Vacciner un enfant doit-il rester une obligation ou relever désormais du libre choix des parents? Le Conseil constitutionnel répondra à cette question sensible vendredi 20 mars 2015.
Pourquoi la famille Larère refuse-t-elle la vaccination ?
Marc et Samia Larère, qui habitent dans l'Yonne, ont contesté mardi 10 mars 2015 devant la haute juridiction la conformité de cette obligation à la Constitution.En octobre 2014, le couple a été convoqué devant le tribunal correctionnel d'Auxerre pour n'avoir pas fait vacciner leur fille de trois ans contre la diphtérie, le tétanos et la poliomyélite (DTP).
Or, la vaccination contre ces trois maladies est rendue obligatoire par le code de la santé publique et le fait de s'y soustraire est réprimé par le code pénal, qui prévoit jusqu'à deux ans d'emprisonnement et 30 000 euros d'amende.
Marc et Samia Larère expliquent leur refus par le fait que tous les vaccins disponibles combinent le DTP à d'autres comme la coqueluche, l'hépatite B ou la méningite, qui eux ne sont pas obligatoires.
Ils affirment avoir reçu, à leur demande, du laboratoire Sanofi Pasteur deux vaccins ne ciblant que la DTP, mais qui contenaient du mercure.
L'avocat des deux parents, Emmanuel Ludot, a donc soumis à la justice une question prioritaire de constitutionnalité (QPC). Les juges d'Auxerre ont accepté de la transmettre à la Cour de cassation, qui l'a elle-même transmise au Conseil constitutionnel.
Cette question oppose d’une part le droit à la santé, inscrit au préambule de la Constitution, et d’autre part, les dispositions du code pénal et du code de la santé publique. Ce droit à la santé serait aussi le droit de ne pas se vacciner, selon l'avocat.
Quels sont les arguments avancés par l’avocat de la famille ?

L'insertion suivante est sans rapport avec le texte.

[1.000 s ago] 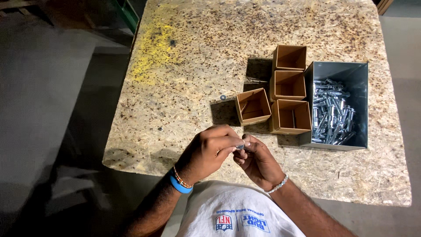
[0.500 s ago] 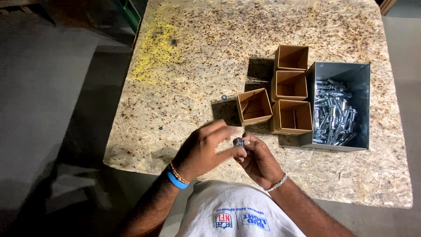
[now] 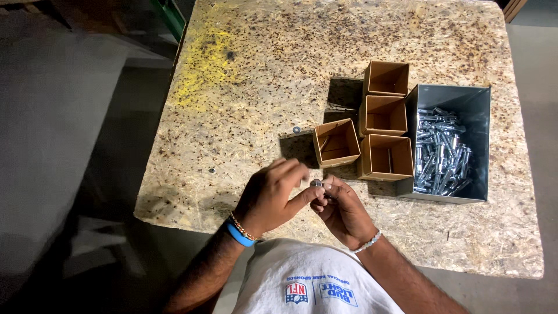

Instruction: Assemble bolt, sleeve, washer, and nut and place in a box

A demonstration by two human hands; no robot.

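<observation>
Four small brown cardboard boxes are set out on the table, just past the hands. Three of them stand in a row, one behind the other: the far box, the middle box and the near box. The fourth one, a tilted box, sits a little to the left of the near one. A grey metal bin is placed right beside the row, on its right, and it is filled with shiny metal bolts. Thin metal pieces can be seen inside the tilted box and the near box.

A small metal piece is pinched between the fingertips of the left hand and the right hand, close to the near edge of the table and just in front of the boxes. Both hands are closed around it. A blue band is worn on the left wrist and a pale bead bracelet on the right.

A tiny round washer lies alone on the board, left of the tilted box. The table top is made of rough pressed wood chips, with a yellow paint smear near the far left. A dark grey floor is seen around it.
</observation>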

A l'audience du 10 mars, Me Ludot a rappelé que les trois maladies visées par le vaccin DTP avaient disparu de France et d'Europe. Citant des études, il a également assuré qu'on n'avait "plus la certitude que ces trois maladies (avaient) été éradiquées par une campagne de vaccination". "On n'est plus en phase avec les pays européens qui nous entourent", a-t-il plaidé, seule l'Italie ayant maintenu, selon lui, l'obligation de vaccination.Cependant, selon une étude de l'OCDE datant de 2011, près de 100% des enfants étaient vaccinés contre la diphtérie et le tétanos dans huit pays de l'Union européenne, dont la France.
L'avocat de la famille auxerroise a aussi évoqué des cas de complications liées à la vaccination, mis en avant par les opposants aux injections obligatoires ou recommandées.
Dès lors, il faut "rendre aux parents leur liberté" et "faire de la vaccination l'exception", en cas de résurgence ou d'émergence d'un virus, a-t-il plaidé, citant le cas d'Ebola.
Pourquoi les autorités de santé devraient-elles organiser un débat ?
Le représentant du Premier ministre, Xavier Pottier, a rappelé que la jurisprudence de la Commission européenne laissait aux Etats le droit à l'appréciation des mesures appropriées pour protéger leurs populations."Je suis confiant", a déclaré après l'audience Marc Larère, qui attend du Conseil constitutionnel une "clarification". "La loi, je ne l'ignore pas, mais j'essaye de réagir en bon père de famille", a-t-il ajouté. Il dit regretter d'avoir subi le "mépris" et les "menaces" des autorités.
Le jour de l'audience correctionnelle, la ministre de la Santé Marisol Touraine avait rappelé le caractère "absolument fondamental" des vaccins "pour éviter les maladies". "Il y a un mouvement qui me préoccupe en France de méfiance, de défiance même vis-à-vis des vaccins (...) La liberté s'arrête là où commence la santé publique et la sécurité de l'ensemble de la population", avait-elle ajouté.
Début septembre, le Haut Conseil de la santé publique, qui conseille le ministère, a estimé que le maintien ou non de "l'obligation vaccinale en population générale" relevait "d'un choix sociétal méritant un débat que les autorités de santé se doivent d'organiser".